[Collection entries]
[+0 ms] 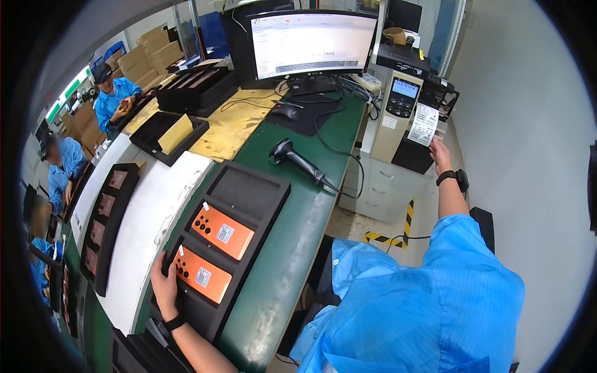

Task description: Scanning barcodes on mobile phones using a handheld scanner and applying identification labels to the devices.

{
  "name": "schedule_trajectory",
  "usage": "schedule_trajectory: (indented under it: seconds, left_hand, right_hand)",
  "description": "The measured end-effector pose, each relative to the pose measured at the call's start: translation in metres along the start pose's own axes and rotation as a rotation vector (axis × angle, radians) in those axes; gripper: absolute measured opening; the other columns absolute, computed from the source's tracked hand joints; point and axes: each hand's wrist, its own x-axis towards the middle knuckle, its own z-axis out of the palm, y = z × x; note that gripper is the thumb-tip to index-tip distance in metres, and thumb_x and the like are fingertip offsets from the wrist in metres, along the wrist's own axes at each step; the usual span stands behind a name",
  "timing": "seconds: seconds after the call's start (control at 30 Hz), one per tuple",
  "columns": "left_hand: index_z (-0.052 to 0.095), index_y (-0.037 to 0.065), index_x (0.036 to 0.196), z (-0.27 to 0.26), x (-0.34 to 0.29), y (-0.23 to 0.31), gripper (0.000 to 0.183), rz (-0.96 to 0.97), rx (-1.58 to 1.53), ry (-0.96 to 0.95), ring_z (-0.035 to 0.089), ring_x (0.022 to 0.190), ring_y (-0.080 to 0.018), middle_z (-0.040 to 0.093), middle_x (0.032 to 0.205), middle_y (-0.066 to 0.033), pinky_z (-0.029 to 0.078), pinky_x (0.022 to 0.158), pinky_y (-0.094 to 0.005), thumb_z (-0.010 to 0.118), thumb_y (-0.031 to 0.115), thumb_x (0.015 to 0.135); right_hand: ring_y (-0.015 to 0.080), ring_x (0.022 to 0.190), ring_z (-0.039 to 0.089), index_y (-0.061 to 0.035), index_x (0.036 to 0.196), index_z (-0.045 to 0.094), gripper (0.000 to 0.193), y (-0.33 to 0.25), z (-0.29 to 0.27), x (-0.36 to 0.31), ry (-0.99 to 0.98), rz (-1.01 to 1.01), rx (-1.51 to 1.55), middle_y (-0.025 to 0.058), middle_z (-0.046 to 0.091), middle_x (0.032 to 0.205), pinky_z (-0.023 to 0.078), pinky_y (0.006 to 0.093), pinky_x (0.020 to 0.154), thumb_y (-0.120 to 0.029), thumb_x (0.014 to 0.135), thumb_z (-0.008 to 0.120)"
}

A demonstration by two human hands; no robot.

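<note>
Head view, looking down along a green bench (289, 248), with clock hours counted from the picture's middle. Reaching toward eight o'clock with the left hand (165, 289), straddling the outer rim of a black tray (245, 196) with thumb and fingers parted; cannot tell whether clamped on it. Reaching between two and three o'clock with the right hand (440, 155), bringing fingertips to the lower end of a white label (424, 121); cannot tell whether pinched. Hanging, at two o'clock, from a beige-and-black printer (384, 140) (with a small blue screen lit).

Inside the tray, lying in separate compartments: at eight o'clock, an upper orange phone (211, 229); between seven and eight, just beside the left thumb, a lower orange phone (191, 271), both with camera rings and a pale sticker showing.

Near the middle, slightly toward twelve, lying on the bench: a black handheld scanner (301, 163). Farther out at twelve, a lit monitor (314, 43). Toward ten, a black box (146, 127) with a yellow card (176, 133) inside. Beyond, also at ten, a co-worker in blue (112, 99).
</note>
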Motion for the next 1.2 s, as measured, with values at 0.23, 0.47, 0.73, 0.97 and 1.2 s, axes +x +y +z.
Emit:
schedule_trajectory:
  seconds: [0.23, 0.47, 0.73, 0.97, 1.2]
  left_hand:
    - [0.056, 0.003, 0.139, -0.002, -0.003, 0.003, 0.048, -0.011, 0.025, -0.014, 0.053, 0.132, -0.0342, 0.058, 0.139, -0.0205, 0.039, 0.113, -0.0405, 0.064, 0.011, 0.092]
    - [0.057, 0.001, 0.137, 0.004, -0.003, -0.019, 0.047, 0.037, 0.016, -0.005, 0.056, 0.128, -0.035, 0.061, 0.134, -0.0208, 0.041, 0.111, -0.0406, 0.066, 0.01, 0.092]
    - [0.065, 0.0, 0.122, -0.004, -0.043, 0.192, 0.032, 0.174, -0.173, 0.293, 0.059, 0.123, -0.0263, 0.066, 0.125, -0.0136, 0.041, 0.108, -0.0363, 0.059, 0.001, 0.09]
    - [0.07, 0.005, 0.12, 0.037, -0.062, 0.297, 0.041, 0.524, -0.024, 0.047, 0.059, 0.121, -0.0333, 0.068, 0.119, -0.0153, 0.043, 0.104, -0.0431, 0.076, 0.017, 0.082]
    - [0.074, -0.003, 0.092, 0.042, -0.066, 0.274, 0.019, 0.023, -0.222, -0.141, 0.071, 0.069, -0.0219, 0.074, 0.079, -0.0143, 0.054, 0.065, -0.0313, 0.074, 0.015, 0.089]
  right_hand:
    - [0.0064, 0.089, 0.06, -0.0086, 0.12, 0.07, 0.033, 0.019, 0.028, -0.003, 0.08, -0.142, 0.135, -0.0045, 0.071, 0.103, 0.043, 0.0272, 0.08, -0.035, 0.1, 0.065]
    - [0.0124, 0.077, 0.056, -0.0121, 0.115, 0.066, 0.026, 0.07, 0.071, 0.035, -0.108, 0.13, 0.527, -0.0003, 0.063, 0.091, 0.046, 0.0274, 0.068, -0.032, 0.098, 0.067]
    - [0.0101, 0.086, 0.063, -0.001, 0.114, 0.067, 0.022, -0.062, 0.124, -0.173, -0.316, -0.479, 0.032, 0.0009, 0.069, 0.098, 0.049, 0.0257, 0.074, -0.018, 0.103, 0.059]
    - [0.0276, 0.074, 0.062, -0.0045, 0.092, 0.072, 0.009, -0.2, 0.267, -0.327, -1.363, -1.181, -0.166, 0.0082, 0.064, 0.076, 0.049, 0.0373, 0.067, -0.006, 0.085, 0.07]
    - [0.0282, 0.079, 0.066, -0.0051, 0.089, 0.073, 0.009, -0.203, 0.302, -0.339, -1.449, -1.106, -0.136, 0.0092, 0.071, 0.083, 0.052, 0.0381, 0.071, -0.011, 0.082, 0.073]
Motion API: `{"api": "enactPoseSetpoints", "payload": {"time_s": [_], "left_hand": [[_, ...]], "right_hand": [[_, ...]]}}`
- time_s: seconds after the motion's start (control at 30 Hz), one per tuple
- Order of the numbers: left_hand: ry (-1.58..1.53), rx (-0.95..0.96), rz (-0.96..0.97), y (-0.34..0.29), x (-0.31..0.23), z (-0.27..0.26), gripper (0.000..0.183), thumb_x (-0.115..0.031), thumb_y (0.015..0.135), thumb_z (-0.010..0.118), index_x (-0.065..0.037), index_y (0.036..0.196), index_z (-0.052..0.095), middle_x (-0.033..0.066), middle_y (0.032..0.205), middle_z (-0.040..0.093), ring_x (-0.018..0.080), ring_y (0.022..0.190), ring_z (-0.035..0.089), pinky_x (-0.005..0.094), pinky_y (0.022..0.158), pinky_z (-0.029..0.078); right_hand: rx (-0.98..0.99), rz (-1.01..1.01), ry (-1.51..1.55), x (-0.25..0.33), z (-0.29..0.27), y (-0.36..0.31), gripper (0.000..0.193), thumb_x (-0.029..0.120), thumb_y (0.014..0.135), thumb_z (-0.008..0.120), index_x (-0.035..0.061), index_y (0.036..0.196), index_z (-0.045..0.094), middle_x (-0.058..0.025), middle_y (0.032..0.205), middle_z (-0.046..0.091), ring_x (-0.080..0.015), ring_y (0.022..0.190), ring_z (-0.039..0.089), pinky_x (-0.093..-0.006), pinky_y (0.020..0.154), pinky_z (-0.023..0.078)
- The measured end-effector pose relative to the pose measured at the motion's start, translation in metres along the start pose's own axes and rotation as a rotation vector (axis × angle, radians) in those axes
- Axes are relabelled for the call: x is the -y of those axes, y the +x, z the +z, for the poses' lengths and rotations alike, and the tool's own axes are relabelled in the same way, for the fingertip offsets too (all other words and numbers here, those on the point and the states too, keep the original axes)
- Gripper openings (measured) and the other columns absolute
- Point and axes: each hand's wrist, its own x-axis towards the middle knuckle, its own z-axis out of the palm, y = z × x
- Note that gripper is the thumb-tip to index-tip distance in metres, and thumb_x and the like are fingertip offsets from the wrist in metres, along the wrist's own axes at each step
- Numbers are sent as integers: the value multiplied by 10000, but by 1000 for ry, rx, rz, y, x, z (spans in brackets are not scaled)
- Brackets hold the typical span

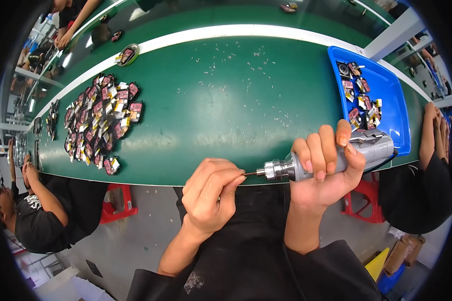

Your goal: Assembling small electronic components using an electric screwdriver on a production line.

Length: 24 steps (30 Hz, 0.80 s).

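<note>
An electric screwdriver with a grey body and a silver collar lies almost level above the table's near edge. My right hand wraps round its body, and its thin bit points left. At the bit's tip my left hand pinches with thumb and forefinger; whether a tiny screw sits between them is hidden. Beyond both hands, many small screws are scattered over the green tabletop.
A large pile of small black-and-pink electronic modules covers the table's left part. At right, a blue tray holds several more. A small round dish stands at the far left. Co-workers sit either side, near red stools.
</note>
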Motion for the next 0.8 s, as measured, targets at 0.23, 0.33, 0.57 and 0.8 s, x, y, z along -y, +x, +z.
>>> {"api": "enactPoseSetpoints", "payload": {"time_s": [0.23, 0.33, 0.57, 0.8], "left_hand": [[-97, 181, -5, 7, 11, -12, 181, 101, 651, 705, 37, 778, 594, 114, 714, 591, 248, 611, 576, 313, 525, 451], [-5, 239, 42, 10, 12, -13, 201, 111, 641, 700, 35, 786, 584, 111, 717, 585, 254, 603, 566, 323, 518, 443], [-31, 219, 0, 10, 13, -4, 172, 132, 654, 687, 44, 780, 609, 123, 704, 597, 237, 606, 572, 301, 529, 452], [-129, 209, -75, 7, 6, 0, 334, 6, 631, 790, 31, 925, 633, 132, 856, 628, 253, 705, 607, 313, 561, 481]], "right_hand": [[22, 61, -11, -1, -5, 3, 116, 190, 870, 443, 80, 881, 477, -2, 552, 384, -107, 440, 372, -298, 545, 376], [54, 63, -106, -1, -6, 2, 118, 192, 869, 447, 79, 882, 477, -2, 554, 387, -106, 442, 376, -297, 546, 377], [39, 44, -93, 0, -7, 5, 118, 194, 871, 451, 79, 887, 478, 0, 557, 388, -103, 441, 372, -295, 544, 372], [6, 35, -30, 1, -7, 3, 111, 180, 881, 445, 77, 897, 484, 0, 564, 389, -108, 443, 373, -297, 543, 369]]}}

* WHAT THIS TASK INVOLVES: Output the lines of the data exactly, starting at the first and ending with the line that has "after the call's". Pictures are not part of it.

* RESULT:
[+0 ms] 

Task description: Scanning barcodes on mobile phones using a handheld scanner and applying identification labels to the devices.

{
  "name": "schedule_trajectory",
  "usage": "schedule_trajectory: (indented under it: seconds, left_hand, right_hand)",
  "description": "The measured end-effector pose, each relative to the pose measured at the call's start: translation in metres along the start pose's own axes and rotation as a rotation vector (axis × angle, radians) in those axes; gripper: absolute measured opening; the other columns absolute, computed from the source's tracked hand joints; point and axes: each hand's wrist, its own x-axis towards the middle knuckle, its own z-axis out of the palm, y = z × x; note that gripper is the thumb-tip to index-tip distance in metres, and thumb_x and the like are fingertip offsets from the wrist in metres, along the wrist's own axes at each step; the usual span stands behind a name",
  "timing": "seconds: seconds after the call's start (control at 30 Hz), one per tuple",

This response contains the complete answer.